**WHAT THE EXERCISE ASKS**
The expected answer is the data below, retyped exactly.

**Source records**

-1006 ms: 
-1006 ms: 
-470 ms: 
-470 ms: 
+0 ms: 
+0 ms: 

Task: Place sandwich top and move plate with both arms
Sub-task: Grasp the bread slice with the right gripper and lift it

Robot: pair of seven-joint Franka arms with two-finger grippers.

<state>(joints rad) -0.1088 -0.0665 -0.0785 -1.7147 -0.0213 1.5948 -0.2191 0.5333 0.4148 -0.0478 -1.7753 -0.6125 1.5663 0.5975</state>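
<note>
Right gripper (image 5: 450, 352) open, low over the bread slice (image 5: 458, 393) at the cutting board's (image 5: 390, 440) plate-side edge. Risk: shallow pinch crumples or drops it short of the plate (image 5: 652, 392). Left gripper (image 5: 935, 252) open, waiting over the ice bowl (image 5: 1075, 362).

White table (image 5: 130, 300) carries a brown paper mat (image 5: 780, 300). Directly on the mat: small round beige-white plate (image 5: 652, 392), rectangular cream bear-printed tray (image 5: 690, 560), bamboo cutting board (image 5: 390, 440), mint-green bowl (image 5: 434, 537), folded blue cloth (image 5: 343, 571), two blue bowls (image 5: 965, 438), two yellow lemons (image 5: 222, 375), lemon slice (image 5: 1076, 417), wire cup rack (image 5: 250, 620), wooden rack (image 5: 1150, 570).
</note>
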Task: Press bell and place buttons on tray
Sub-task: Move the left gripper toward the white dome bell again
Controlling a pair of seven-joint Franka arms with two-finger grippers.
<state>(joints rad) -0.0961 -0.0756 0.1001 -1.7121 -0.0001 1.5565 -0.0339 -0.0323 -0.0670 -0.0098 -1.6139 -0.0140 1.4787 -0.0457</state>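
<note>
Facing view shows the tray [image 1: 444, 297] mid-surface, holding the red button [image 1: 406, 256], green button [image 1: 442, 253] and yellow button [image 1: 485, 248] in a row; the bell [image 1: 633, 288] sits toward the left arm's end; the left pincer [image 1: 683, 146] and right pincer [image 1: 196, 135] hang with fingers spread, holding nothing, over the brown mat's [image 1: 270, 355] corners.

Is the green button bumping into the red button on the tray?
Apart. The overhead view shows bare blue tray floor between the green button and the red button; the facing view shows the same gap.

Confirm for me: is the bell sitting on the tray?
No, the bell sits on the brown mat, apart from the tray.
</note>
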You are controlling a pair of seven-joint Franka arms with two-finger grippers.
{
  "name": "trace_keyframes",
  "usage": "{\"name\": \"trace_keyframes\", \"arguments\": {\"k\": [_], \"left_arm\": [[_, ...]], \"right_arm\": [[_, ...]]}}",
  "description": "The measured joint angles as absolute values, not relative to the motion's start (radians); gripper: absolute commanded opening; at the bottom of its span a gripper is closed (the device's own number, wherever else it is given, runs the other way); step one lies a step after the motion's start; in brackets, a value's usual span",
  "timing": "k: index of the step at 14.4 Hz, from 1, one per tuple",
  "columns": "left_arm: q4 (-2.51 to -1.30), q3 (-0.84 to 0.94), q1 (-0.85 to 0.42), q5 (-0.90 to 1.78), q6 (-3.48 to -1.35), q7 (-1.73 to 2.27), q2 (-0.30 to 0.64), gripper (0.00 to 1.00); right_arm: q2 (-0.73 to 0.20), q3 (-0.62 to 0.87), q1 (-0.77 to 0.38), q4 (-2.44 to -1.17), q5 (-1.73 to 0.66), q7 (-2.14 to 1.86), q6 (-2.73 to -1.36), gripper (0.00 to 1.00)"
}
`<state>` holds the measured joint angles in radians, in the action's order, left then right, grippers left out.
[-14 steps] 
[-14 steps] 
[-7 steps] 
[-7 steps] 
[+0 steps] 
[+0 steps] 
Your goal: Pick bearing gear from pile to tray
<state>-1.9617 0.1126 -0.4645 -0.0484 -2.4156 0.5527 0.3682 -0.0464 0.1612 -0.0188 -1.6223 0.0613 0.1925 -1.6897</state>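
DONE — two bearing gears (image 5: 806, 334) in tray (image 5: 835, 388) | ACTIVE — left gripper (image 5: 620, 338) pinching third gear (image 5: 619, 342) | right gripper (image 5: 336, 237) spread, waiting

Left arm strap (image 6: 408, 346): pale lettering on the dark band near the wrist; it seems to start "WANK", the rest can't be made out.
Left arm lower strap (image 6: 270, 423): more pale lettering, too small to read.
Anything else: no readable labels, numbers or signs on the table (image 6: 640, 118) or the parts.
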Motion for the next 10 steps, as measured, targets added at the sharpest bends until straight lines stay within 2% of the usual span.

**ANSWER FOR THIS EXERCISE**
-1006 ms: 
-1006 ms: 
-470 ms: 
-470 ms: 
+0 ms: 
+0 ms: 

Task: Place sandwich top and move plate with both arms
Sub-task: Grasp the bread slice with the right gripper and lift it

Robot: pair of seven-joint Franka arms with two-finger grippers.

<state>(joints rad) -0.1088 -0.0665 -0.0785 -1.7147 -0.0213 1.5948 -0.2191 0.5333 0.4148 -0.0478 -1.7753 -0.6125 1.5663 0.5975</state>
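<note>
Right gripper (image 5: 450, 352) open, low over the bread slice (image 5: 458, 393) at the cutting board's (image 5: 390, 440) plate-side edge. Risk: shallow pinch crumples or drops it short of the plate (image 5: 652, 392). Left gripper (image 5: 935, 252) open, waiting over the ice bowl (image 5: 1075, 362).

White table (image 5: 130, 300) carries a brown paper mat (image 5: 780, 300). Directly on the mat: small round beige-white plate (image 5: 652, 392), rectangular cream bear-printed tray (image 5: 690, 560), bamboo cutting board (image 5: 390, 440), mint-green bowl (image 5: 434, 537), folded blue cloth (image 5: 343, 571), two blue bowls (image 5: 965, 438), two yellow lemons (image 5: 222, 375), lemon slice (image 5: 1076, 417), wire cup rack (image 5: 250, 620), wooden rack (image 5: 1150, 570).
</note>
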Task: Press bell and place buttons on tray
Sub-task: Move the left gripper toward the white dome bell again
Controlling a pair of seven-joint Franka arms with two-finger grippers.
<state>(joints rad) -0.0961 -0.0756 0.1001 -1.7121 -0.0001 1.5565 -0.0339 -0.0323 -0.0670 -0.0098 -1.6139 -0.0140 1.4787 -0.0457</state>
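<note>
Facing view shows the tray [image 1: 444, 297] mid-surface, holding the red button [image 1: 406, 256], green button [image 1: 442, 253] and yellow button [image 1: 485, 248] in a row; the bell [image 1: 633, 288] sits toward the left arm's end; the left pincer [image 1: 683, 146] and right pincer [image 1: 196, 135] hang with fingers spread, holding nothing, over the brown mat's [image 1: 270, 355] corners.

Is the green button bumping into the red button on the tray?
Apart. The overhead view shows bare blue tray floor between the green button and the red button; the facing view shows the same gap.

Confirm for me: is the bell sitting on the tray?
No, the bell sits on the brown mat, apart from the tray.
</note>
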You are controlling a pair of seven-joint Franka arms with two-finger grippers.
{
  "name": "trace_keyframes",
  "usage": "{\"name\": \"trace_keyframes\", \"arguments\": {\"k\": [_], \"left_arm\": [[_, ...]], \"right_arm\": [[_, ...]]}}",
  "description": "The measured joint angles as absolute values, not relative to the motion's start (radians); gripper: absolute commanded opening; at the bottom of its span a gripper is closed (the device's own number, wherever else it is given, runs the other way); step one lies a step after the motion's start; in brackets, a value's usual span",
  "timing": "k: index of the step at 14.4 Hz, from 1, one per tuple",
  "columns": "left_arm: q4 (-2.51 to -1.30), q3 (-0.84 to 0.94), q1 (-0.85 to 0.42), q5 (-0.90 to 1.78), q6 (-3.48 to -1.35), q7 (-1.73 to 2.27), q2 (-0.30 to 0.64), gripper (0.00 to 1.00); right_arm: q2 (-0.73 to 0.20), q3 (-0.62 to 0.87), q1 (-0.77 to 0.38), q4 (-2.44 to -1.17), q5 (-1.73 to 0.66), q7 (-2.14 to 1.86), q6 (-2.73 to -1.36), gripper (0.00 to 1.00)"
}
`<state>` holds the measured joint angles in radians, in the action's order, left then right, grippers left out.
[-14 steps] 
[-14 steps] 
[-7 steps] 
[-7 steps] 
[+0 steps] 
[+0 steps] 
Your goal: Pick bearing gear from pile to tray
<state>-1.9617 0.1126 -0.4645 -0.0484 -2.4156 0.5527 0.3682 -0.0464 0.1612 -0.0188 -1.6223 0.0613 0.1925 -1.6897</state>
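DONE — two bearing gears (image 5: 806, 334) in tray (image 5: 835, 388) | ACTIVE — left gripper (image 5: 620, 338) pinching third gear (image 5: 619, 342) | right gripper (image 5: 336, 237) spread, waiting

Left arm strap (image 6: 408, 346): pale lettering on the dark band near the wrist; it seems to start "WANK", the rest can't be made out.
Left arm lower strap (image 6: 270, 423): more pale lettering, too small to read.
Anything else: no readable labels, numbers or signs on the table (image 6: 640, 118) or the parts.
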Motion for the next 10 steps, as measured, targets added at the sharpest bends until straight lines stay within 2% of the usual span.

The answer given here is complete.